<!channel> Hi, Docker users. We were talking today...
# docker
a
<!channel> Hi, Docker users. We were talking today in #C01QS0RV78D about potentially dockerizing taps and targets. One issue that came up was how/if these could then be orchestrated in something like ECS or ECS Fargate. Does anyone have experience in this area (Docker-in-Docker or "Dind") on AWS containerization tools or those from another cloud?
@florian.hines - By chance do you know if this would also apply in Kubernetes-based offerings like EKS?
f
I’m not sure about EKS but I think it was doable with GKE at one point. I think GKE deprecated docker, so might be you end up having to spin up a
dockerd
pod yourself or something along those lines.
j
I’ve never tried to run a “Dind” process, but I am using Meltano inside Dagster instances which are running on ECS Fargate. I know for sure that Fargate is no locker using Docker, they are using whatever docker is built on (can’t remember the name) to manage the Fargate service. The way Dagster handles this is (instead of “Dind”) with their ECS run launcher they actually grab the code from one long-running container and inject that code into a separately defined task definition. It then issues the ECS commands to spin up that job. Granted this EcsRunLauncher in dagster is still experimental so it could change. But I’ve been using it in production for almost a month now and haven’t had major beefs with it. I’m not sure if this answers your question … ?
a
@josh_lloyd - I think the challenge is, if the container you are running for a pipeline wants to invoke more containers, for example if Meltano wants to containerize the tap and target separately, we don't know which services (ECS, etc.) actually support that capability.
The way Dagster handles this is (instead of “Dind”) with their ECS run launcher they actually grab the code from one long-running container and inject that code into a separately defined task definition.

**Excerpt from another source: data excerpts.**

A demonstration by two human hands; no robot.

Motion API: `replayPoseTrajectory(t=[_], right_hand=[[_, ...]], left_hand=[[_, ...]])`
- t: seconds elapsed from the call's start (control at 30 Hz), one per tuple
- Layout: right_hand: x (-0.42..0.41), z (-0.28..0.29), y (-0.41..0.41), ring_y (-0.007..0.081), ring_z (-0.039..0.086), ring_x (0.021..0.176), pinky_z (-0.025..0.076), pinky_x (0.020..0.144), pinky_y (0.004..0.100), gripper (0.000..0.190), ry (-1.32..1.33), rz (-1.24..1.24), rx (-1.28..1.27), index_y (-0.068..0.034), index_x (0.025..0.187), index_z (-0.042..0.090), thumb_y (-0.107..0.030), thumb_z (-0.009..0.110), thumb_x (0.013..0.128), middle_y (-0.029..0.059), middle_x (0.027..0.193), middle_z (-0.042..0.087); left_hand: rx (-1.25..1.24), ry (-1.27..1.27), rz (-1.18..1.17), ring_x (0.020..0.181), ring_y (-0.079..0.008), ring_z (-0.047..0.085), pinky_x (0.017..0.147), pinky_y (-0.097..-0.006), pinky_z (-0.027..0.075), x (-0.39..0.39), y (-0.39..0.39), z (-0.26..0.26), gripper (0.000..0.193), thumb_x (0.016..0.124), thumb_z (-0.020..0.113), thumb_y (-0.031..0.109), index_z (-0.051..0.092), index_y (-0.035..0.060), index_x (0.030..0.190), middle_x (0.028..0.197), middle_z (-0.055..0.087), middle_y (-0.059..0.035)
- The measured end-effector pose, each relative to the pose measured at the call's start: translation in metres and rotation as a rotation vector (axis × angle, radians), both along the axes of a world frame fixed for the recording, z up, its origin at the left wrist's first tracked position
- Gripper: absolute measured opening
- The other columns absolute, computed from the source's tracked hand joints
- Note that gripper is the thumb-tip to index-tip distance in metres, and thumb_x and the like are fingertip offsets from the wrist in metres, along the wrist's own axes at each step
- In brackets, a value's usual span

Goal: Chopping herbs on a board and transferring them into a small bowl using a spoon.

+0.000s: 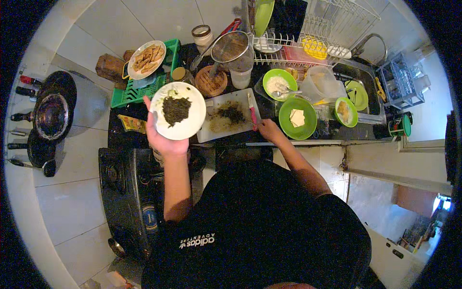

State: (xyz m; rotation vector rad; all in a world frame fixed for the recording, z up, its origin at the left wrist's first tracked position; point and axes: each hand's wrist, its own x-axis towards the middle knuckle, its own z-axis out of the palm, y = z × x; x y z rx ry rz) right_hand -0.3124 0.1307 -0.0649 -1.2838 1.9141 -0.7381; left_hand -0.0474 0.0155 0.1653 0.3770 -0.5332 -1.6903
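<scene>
My left hand [168, 142] holds up a white plate [196, 126] from below, with a dark, finely chopped heap [176, 110] on it. My right hand [269, 130] is at the right end of a pale cutting board [213, 133], its fingers closed on what looks like a thin metal utensil; the utensil's far end is hard to make out. More dark chopped bits [231, 112] lie on the board. A knife with a pink handle [253, 115] rests along the board's right side, close to my right hand. Just right of that hand, a green bowl [311, 124] holds pale square sheets [297, 118].
Behind stand a green bowl with white contents and spoons [279, 76], a clay mortar [211, 81], a mesh strainer [230, 47] and a plate of brown strips [146, 59] on a green rack [137, 97]. Dish rack [292, 59] and sink [377, 86] are to the right, a stove [119, 202] lower left.
</scene>
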Motion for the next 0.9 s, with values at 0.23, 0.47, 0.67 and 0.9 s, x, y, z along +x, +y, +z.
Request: replayPoseTrajectory(t=[0.23,0.47,0.67,0.9], right_hand=[[0.002,0.004,-0.006,0.0302,0.066,0.070,0.050,0.067,0.0398,0.036,0.006,0.000,0.031,0.000,0.079,0.067,-0.030,0.051,0.092,0.0188,0.072,0.066],[0.000,-0.006,-0.014,0.0295,0.064,0.067,0.049,0.066,0.0420,0.038,-0.012,-0.021,-0.046,0.003,0.078,0.065,-0.029,0.051,0.092,0.0187,0.068,0.064],[0.001,0.009,-0.012,0.0247,0.057,0.046,0.044,0.046,0.0380,0.036,-0.073,-0.160,-0.036,0.004,0.077,0.064,-0.026,0.050,0.090,0.0147,0.055,0.055],[-0.009,0.012,-0.003,0.0382,0.063,0.064,0.048,0.061,0.0460,0.027,-0.107,-0.211,-0.008,-0.003,0.076,0.067,-0.027,0.057,0.083,0.0202,0.068,0.063]], left_hand=[[-0.043,-0.021,0.021,0.130,-0.0337,0.042,0.109,-0.0515,0.032,0.006,-0.008,0.019,0.057,0.093,0.043,0.031,0.031,0.0164,0.147,0.143,0.043,-0.0116],[0.088,0.049,-0.113,0.129,-0.0343,0.043,0.109,-0.0508,0.032,0.000,0.013,-0.021,0.058,0.090,0.043,0.030,0.035,0.0112,0.144,0.141,0.045,-0.0132],[0.257,-0.060,-0.149,0.122,-0.0323,0.051,0.106,-0.0455,0.037,-0.009,0.037,-0.074,0.058,0.090,0.040,0.035,0.041,0.0049,0.140,0.134,0.052,-0.0145],[0.312,-0.116,-0.244,0.114,-0.0295,0.056,0.101,-0.0433,0.042,-0.014,0.041,-0.110,0.054,0.091,0.040,0.035,0.046,0.0040,0.135,0.124,0.059,-0.0140]])
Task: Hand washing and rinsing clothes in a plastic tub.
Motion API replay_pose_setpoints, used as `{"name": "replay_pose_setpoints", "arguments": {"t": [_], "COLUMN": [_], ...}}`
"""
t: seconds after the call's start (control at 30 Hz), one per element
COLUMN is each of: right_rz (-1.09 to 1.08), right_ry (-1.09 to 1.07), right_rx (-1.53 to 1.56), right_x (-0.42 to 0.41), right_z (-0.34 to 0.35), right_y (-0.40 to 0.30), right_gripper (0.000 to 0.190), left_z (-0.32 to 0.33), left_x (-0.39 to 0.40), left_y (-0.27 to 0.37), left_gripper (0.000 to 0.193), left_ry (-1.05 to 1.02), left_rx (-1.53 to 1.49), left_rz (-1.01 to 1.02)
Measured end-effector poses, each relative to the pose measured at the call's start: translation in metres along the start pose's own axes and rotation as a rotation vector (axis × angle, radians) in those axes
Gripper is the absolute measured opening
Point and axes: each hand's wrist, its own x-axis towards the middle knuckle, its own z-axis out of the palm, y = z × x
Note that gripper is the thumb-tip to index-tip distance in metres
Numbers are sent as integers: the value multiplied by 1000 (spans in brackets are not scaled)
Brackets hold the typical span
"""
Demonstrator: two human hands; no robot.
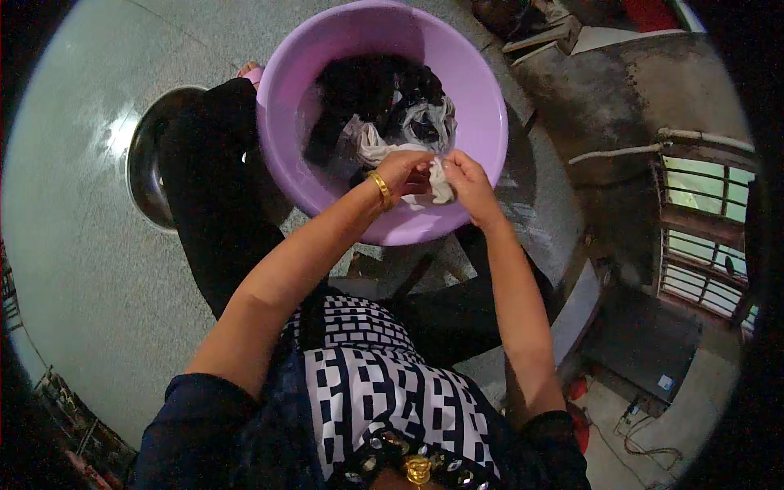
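A large purple plastic tub (484, 79) stands on the floor before me. Dark wet cloth (361, 79) lies inside it, with a twisted white cloth (383, 147) and a greyish-white piece (438, 116) among it. Over the tub's near side, my left hand (401, 174) and my right hand (471, 187) grip a bunched white cloth (440, 184) between them. Whether this cloth is joined to the twisted one cannot be told. A gold bracelet circles my left wrist.
On the floor left of my leg sits a round metal basin (144, 177), partly hidden by the leg. A dark box-shaped appliance (643, 343) with cables stands at the right, below a barred window (704, 190). Wooden pieces (545, 40) lie at the upper right.
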Motion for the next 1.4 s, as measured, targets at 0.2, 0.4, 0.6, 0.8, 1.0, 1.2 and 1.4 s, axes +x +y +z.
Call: {"name": "replay_pose_setpoints", "arguments": {"t": [0.2, 0.4, 0.6, 0.8, 1.0, 1.2, 1.4], "right_rz": [292, 152, 227, 183, -79, -264, -255], "right_ry": [195, 305, 869, 1238, 1408, 1560, 1535], "right_rx": [-22, -32, 204, 702, 236, 82, -67], "right_x": [-4, 8, 35, 41, 50, 51, 35], "right_z": [25, -2, -70, -91, -185, -239, -246], "right_y": [15, 53, 95, -8, -7, -23, -105], "right_gripper": [15, 18, 21, 29, 23, 15, 15], "left_z": [-14, -32, -16, -14, -40, -51, -66], "left_x": [-8, -24, -91, -165, -201, -165, -68], "left_y": [-23, -26, 5, 50, 120, 164, 274], "left_gripper": [13, 9, 10, 15, 10, 7, 23], "left_ry": [116, 132, 152, 186, 275, 473, 945], "left_rx": [109, 271, 210, -18, -59, 224, 1319], "left_rz": [107, 170, 112, 431, 860, 991, 1156]}}
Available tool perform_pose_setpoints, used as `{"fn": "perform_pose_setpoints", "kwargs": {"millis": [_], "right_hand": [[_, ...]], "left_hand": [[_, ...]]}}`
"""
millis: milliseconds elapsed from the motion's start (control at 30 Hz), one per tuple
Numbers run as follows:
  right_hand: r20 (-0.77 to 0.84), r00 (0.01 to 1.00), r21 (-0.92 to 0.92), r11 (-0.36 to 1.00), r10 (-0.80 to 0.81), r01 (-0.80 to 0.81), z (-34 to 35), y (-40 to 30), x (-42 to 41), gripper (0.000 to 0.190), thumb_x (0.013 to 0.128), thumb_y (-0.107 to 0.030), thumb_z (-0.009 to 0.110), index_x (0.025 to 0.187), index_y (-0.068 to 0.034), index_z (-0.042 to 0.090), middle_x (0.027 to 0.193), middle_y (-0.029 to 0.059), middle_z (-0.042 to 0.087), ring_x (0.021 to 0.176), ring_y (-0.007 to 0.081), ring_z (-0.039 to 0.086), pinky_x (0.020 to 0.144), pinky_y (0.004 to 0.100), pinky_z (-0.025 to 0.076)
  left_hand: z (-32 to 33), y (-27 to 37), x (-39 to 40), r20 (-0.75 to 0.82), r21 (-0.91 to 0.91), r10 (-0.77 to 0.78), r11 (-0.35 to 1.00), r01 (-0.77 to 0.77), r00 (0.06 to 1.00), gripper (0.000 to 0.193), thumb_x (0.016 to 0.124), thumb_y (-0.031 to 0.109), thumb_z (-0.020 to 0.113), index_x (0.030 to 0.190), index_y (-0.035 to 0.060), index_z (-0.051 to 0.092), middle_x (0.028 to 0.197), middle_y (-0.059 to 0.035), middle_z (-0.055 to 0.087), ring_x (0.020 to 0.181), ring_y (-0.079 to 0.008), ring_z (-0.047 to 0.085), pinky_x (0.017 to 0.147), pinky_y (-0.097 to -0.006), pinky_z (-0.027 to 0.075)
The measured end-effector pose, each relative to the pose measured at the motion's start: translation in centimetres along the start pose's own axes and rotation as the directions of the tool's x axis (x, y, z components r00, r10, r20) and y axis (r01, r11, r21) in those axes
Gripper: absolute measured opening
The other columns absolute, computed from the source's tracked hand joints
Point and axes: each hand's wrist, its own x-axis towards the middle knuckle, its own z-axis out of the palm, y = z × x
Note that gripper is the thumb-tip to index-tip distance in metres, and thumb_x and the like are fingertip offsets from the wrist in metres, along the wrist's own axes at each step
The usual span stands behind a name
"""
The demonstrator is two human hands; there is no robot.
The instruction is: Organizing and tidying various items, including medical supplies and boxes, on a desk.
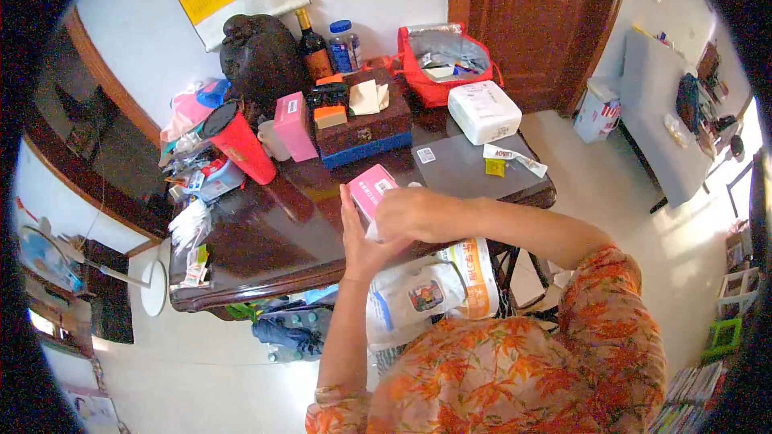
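My left hand (365,251) holds a small pink box (369,188) that bears writing and a printed code, above the front part of a dark wooden table (271,241). My right hand (419,215) is curled against the near side of this box. Thin white material (373,231), perhaps tissue, shows below its fingers, and a bit more pokes out behind the knuckles. The right fingertips are hidden. Beyond the hands, another pink box (296,126) stands upright beside a brown case (368,117) with a blue lower edge.
At the left are a red tumbler (244,144) and a cluttered bin (220,181). A dark carving (262,63), a wine bottle (315,51) and a blue-lidded jar (344,48) line the back. An open red insulated bag (422,87), a white tissue pack (484,113) and torn wrappers (512,160) lie right.
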Motion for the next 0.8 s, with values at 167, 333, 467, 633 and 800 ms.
{"fn": "perform_pose_setpoints", "kwargs": {"millis": [167,333,467,633,800], "right_hand": [[-0.015,0.997,-0.186,0.98,0.07,-0.071,1.0,4.9,3.4,0.015,0.081,-0.017,0.058,0.089,-0.008,0.067,0.091,0.0127,0.061,0.091,0.0305,0.059,0.083,0.0414,0.048],[-0.133,0.964,-0.006,0.973,0.228,-0.231,0.9,8.9,4.4,0.014,0.081,-0.016,0.058,0.084,-0.008,0.07,0.086,0.0099,0.062,0.09,0.0288,0.058,0.083,0.0393,0.047],[-0.195,0.952,-0.067,0.966,0.234,-0.251,0.3,8.5,2.1,0.016,0.079,-0.019,0.059,0.078,-0.006,0.068,0.082,0.0126,0.063,0.085,0.0326,0.059,0.075,0.0439,0.049],[0.014,0.986,-0.227,0.961,0.167,-0.159,-1.7,1.8,-1.4,0.014,0.081,-0.016,0.056,0.082,-0.005,0.065,0.087,0.0139,0.062,0.087,0.0321,0.06,0.078,0.0436,0.049],[-0.027,0.989,0.041,0.989,0.146,-0.145,-1.2,-3.5,-4.2,0.013,0.081,-0.015,0.055,0.084,-0.006,0.065,0.089,0.0133,0.062,0.088,0.0329,0.059,0.079,0.0441,0.049]], "left_hand": [[-0.2,0.3,0.0,0.088,0.16,-0.05,0.986,0.036,0.995,0.137,0.052,0.032,0.09,0.151,0.0,0.0,0.155,-0.0212,0.02,0.136,-0.0305,0.036,0.111,-0.0389,0.032],[0.4,0.3,-0.1,0.055,-0.03,-0.081,0.996,0.083,0.995,0.138,0.05,0.027,0.091,0.151,0.0004,0.001,0.152,-0.0215,0.025,0.135,-0.0308,0.037,0.112,-0.039,0.031],[0.0,1.0,0.1,0.026,-0.01,-0.07,0.997,0.07,0.997,0.137,0.05,0.039,0.089,0.15,-0.0015,0.004,0.15,-0.0253,0.026,0.137,-0.0378,0.032,0.113,-0.0418,0.028],[-0.6,0.9,0.1,0.018,-0.002,-0.039,0.999,0.039,0.999,0.135,0.051,0.041,0.089,0.15,-0.0021,0.008,0.149,-0.0255,0.027,0.137,-0.0381,0.032,0.113,-0.0418,0.028],[-0.3,0.7,0.5,-0.002,0.06,0.042,0.997,-0.042,0.999,0.13,0.054,0.032,0.09,0.151,0.0008,0.007,0.15,-0.0216,0.028,0.135,-0.0348,0.035,0.112,-0.0414,0.03]]}}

This might actually do the trick. Perhaps we should look into this... @florian.hines
I think GKE deprecated docker...
I think that's true, but (tangent warning : ⚠️ ) Dockerization is actually often a misnomer (like "Kleenex" in the US for paper tissues) and I'm very guilty of saying "dockerization" when the more accurate is "containerization". Since Docker generates OCI-compliant containers and implement the CRI interface, the fact that a runtime "doesn't support docker" may or may not actually be an issue - and this created similar confusion when Kubernetes reportedly "dropped docker container runtime support". Unless we mean to say there's no ability to execute "docker run" or similar from within the container - which I guess is also possible and something we need to check into.
f
yea i think mine was more along the lines of “i don’t know if you can still mount a docker socket within the running container”
has a section on migration that might be worth a skim.
a
Rather than dind, it feels like the outer execution really belongs in an Orchestrator
f
+1, outside some specific scenarios (like CI setups) or local dev images I generally try to avoid docker in docker shenanigans.
a
Yep. I think it's probably useful to maybe think in terms of dandd (yes i just made that up)... but basically two entirely separate docker invocations, probably sandwiching any number of orchestration layers. In the context of Meltano, maybe something like: • dockerized Meltano service • Orchestrator • dockerized sub-processes
So then whatever the docker service might be (fargate, batch, k8s, etc), that is just a matter of specification for the Orchestrator; so iow various Airflow operators, etc. Just my 2 cents.
k
I have been trying to avoid Dind situation unless I really have to. I am quite happy with an image in ECR which I can just pull and spin up different ecs fargate running different tasks in parallel by just overriding the command. Not sure what’s the use case or problem that dockerizing taps and targets are trying to solve however.